Figure 1. Flowchart of patient inclusion. HPSP, His-Purkinje system pacing; HBP, His bundle pacing; LBBP, left bundle branch pacing.
Table 1. Patient characteristics.
Pacing parameters during HPSP and follow-up
Of the 8 patients, 3 received HBP, and 5 received LBBP. The QRS duration of post-implantation was longer than that of pre-implantation (101 ± 10 ms vs. 92 ± 10 ms., P = 0.038). But all the QRS were still narrow and the duration was less than 120 ms. The QRS duration of LBBP was 92 ± 13 ms at baseline and increased to 102 ± 10 ms after implantation (P = 0.040), while the QRS duration of HBP had no change.
We compared the pacing parameters at implantation and at 3-month follow-up. There was no significant difference in sensing amplitude, pacing impedance, and capture threshold between at implantation and at 3-month follow-up among the 8 patients. The pacing threshold of HBP increased during follow-up with no statistical difference (1.7 ± 0.2 V vs. 2.2 ± 0.4 V, P = 0.083). The impedance and threshold of LBBP at 3-month follow-up were significantly lower than those at implantation (668 ± 117Ω vs.793 ± 98Ω, P = 0.017; 0.4 ± 0.1 V vs. 0.6 ± 0.1 V, P = 0.026), and the sensing amplitude remained stable. The mean heart rate of the patients at 3-month follow-up was 68.1 ± 6.9bpm, which was higher than before implantation (P = 0.027).

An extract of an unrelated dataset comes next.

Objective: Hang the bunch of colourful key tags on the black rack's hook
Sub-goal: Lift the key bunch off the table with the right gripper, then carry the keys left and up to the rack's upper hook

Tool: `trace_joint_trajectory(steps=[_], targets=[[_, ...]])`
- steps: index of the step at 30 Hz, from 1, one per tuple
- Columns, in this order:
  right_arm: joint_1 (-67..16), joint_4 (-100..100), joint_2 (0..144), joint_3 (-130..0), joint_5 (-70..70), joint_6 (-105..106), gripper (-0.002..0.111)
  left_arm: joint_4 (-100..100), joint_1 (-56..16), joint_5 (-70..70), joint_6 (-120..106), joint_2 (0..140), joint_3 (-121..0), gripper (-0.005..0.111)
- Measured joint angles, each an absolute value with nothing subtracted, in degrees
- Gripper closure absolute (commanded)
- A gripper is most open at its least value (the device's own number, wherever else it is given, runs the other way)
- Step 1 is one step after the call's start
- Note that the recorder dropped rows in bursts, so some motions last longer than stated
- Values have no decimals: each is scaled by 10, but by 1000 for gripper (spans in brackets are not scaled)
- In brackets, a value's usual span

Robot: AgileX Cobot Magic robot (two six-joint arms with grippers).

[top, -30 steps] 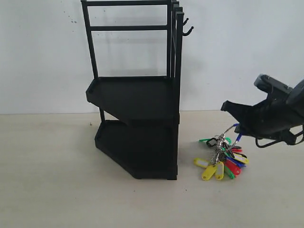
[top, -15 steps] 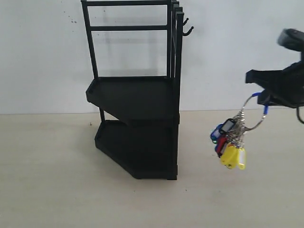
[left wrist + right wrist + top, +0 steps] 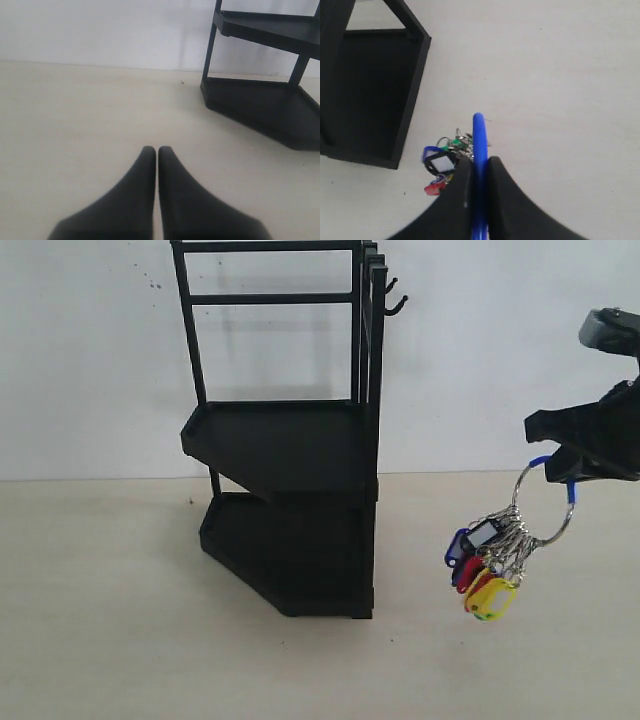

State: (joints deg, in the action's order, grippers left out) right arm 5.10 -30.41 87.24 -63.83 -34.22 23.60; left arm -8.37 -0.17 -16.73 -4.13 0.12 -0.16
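Observation:
The colourful key tag bunch point(image 3: 487, 566) hangs in the air to the right of the black rack point(image 3: 290, 440), below my right gripper point(image 3: 556, 462). That gripper is shut on the bunch's blue-sleeved wire loop point(image 3: 479, 145), and the tags point(image 3: 440, 165) dangle under the jaws of my right gripper point(image 3: 480, 161). The hook point(image 3: 397, 306) sticks out at the rack's upper right, well above and left of the bunch, with the shorter hook just above it. My left gripper point(image 3: 154, 150) is shut on nothing, low over the table, near the rack's base point(image 3: 260, 102).
A white wall stands behind the rack. The pale table point(image 3: 120, 640) stretches left and in front of the rack.
My right gripper has lifted the bunch off the table; since half a second ago it has shifted slightly and the tags have swung and settled lower.

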Motion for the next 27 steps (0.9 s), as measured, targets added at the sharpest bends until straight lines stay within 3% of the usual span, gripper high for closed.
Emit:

The pacing ratio of the patients was 45.2%-94.0%. Detailed data was listed in the (Table 2).
Table 2. QRS duration and pacing parameters.

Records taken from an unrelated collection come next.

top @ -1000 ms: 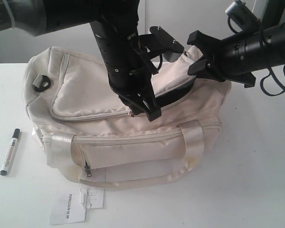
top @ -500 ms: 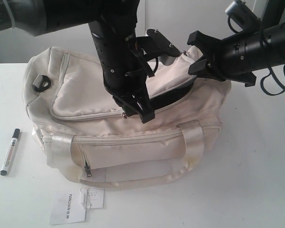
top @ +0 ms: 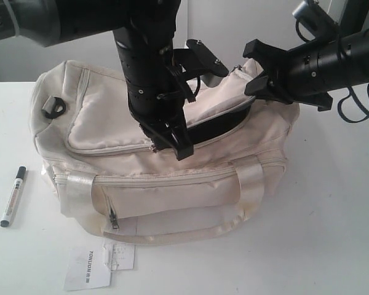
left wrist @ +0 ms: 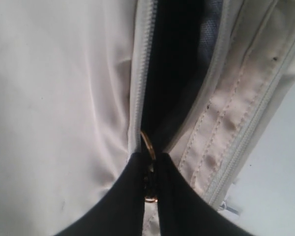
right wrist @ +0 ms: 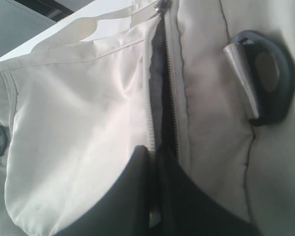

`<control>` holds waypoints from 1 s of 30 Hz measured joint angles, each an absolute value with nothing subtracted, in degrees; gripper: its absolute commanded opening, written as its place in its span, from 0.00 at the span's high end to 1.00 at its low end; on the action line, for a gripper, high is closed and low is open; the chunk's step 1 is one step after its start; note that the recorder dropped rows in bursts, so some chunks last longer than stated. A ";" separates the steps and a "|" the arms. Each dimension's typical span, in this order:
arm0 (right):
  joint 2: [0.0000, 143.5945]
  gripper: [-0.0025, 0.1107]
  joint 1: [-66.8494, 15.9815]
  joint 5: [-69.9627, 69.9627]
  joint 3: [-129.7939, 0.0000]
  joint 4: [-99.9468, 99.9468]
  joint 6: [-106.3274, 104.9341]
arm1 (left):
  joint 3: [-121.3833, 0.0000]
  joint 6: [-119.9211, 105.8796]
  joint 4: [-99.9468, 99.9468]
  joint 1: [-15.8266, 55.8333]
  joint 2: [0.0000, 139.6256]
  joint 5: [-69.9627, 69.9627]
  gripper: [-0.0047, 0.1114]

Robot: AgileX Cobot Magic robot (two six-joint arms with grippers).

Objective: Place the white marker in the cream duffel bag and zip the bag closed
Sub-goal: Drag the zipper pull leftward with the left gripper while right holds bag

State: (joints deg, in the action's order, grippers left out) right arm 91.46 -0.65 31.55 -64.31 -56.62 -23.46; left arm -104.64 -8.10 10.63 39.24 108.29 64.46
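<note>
Black left claw [left wrist: 150, 172]: jaws pinched tight on the gold ring of the zipper pull [left wrist: 147, 145], at the point where the two zip tracks meet. Beyond the ring the main zip gapes and shows the dark lining [left wrist: 172, 73]. In the exterior view this claw points down onto the top of the cream duffel bag [top: 172, 190], about mid-length, at the near end of the open slit.

Right claw [right wrist: 155, 164]: jaws closed, nipping the bag's fabric at the zip line, one finger on either side of the track. A black D-ring [right wrist: 265, 83] sits on the fabric beside it. In the exterior view this claw grips the raised far right end of the bag, where the cloth is pulled up into a peak.

Bag: lies on its side on the white tabletop [top: 332, 215], with the main opening a dark crescent between the two claws. A satin strap handle [top: 249, 178] loops across the front. The front pocket [top: 166, 196] beneath it is zipped.

White marker [top: 13, 196]: flat on the tabletop left of the bag, clear of it, black cap pointing away from the camera. Neither claw touches it. Not in the bag.

Paper hangtag [top: 88, 268]: on the tabletop just in front of the bag's lower left corner.
</note>
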 measured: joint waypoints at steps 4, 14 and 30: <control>91.46 0.98 -0.65 31.18 -64.31 -56.62 -23.46 | -104.64 -8.10 11.66 39.24 108.29 64.46 0.96; 91.46 0.98 -0.65 30.95 -64.31 -56.16 -23.46 | -104.64 -8.10 12.74 39.24 108.29 64.54 0.96; 91.46 0.98 -0.65 30.95 -64.31 -54.56 -23.56 | -104.64 -8.10 13.48 39.24 107.69 64.54 0.96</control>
State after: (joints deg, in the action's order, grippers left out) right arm 91.46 -0.65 30.95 -64.31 -54.56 -23.56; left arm -104.64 -8.10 13.48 39.24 107.69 64.54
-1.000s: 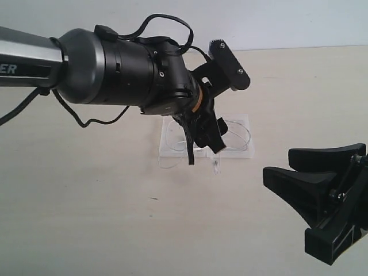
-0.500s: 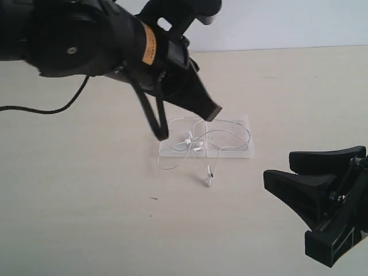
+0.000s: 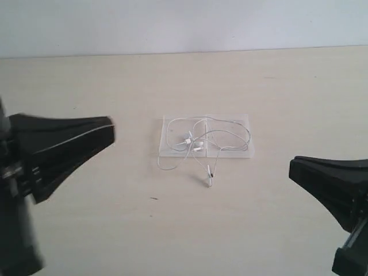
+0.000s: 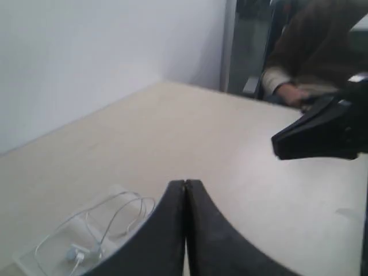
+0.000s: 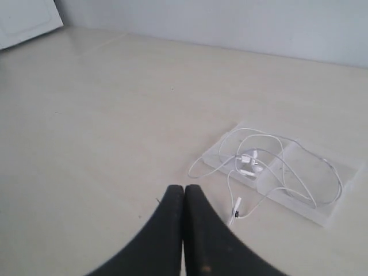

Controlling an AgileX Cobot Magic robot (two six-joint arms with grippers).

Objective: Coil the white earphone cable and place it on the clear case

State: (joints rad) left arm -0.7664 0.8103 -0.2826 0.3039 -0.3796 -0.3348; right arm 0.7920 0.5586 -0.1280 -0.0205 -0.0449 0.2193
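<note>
the white earphone cable (image 3: 214, 135) lies in a loose tangle on the clear case (image 3: 244, 154), in the middle of the table (image 3: 172, 230). its two earbuds (image 3: 192, 141) sit close together near the join of the case's two halves. one loop and the plug end (image 3: 210, 179) hang off the near edge onto the table. the left gripper (image 4: 185, 190) has its fingers pressed together with nothing between them, well apart from the case. the right gripper (image 5: 184, 192) is likewise closed and empty, off to the other side.

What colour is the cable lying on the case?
White. The cable on the case shows best in the right wrist view.
</note>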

Echocardiography, cardiothoracic ratio and NYHA classification
The atrium and ventricle of these patients were enlarged before the pacemaker implantation. The LAD reached 64 ± 18 mm and the RAD reached 48 ± 9 mm. The LVEDD was 53 ± 8 mm and the RVD were 36 ± 7 mm. The LVEF of the patients were approximately normal (62 ± 17%). They suffered from moderate to severe tricuspid regurgitation and had no or mild mitral regurgitation. TAPSE and RV-FAC were in the normal range in these patients. At the 3-month follow-up, the tricuspid regurgitation grade of the patients was significantly lower than that before pacemaker implantation (P = 0.007). The tricuspid regurgitation velocity significantly decreased (317 ± 74 cm/s vs. 261 ± 52 cm/s, P = 0.022) and tricuspid valve pressure gradient (PG) reduced (42 ± 21mmHg vs. 28 ± 10 mmHg, P = 0.040). The estimated PASP was also significantly lower after implantation (52 ± 23 mmHg vs. 37 ± 12 mmHg, P = 0.028). LAD was reduced to some extent, but the difference was not statistically significant (P = 0.089). The diameter of other atria and ventricles, TAPSE, RV-FAC, IVCD did not change significantly compared with that before pacing (Details in Table 3, Figure 2A).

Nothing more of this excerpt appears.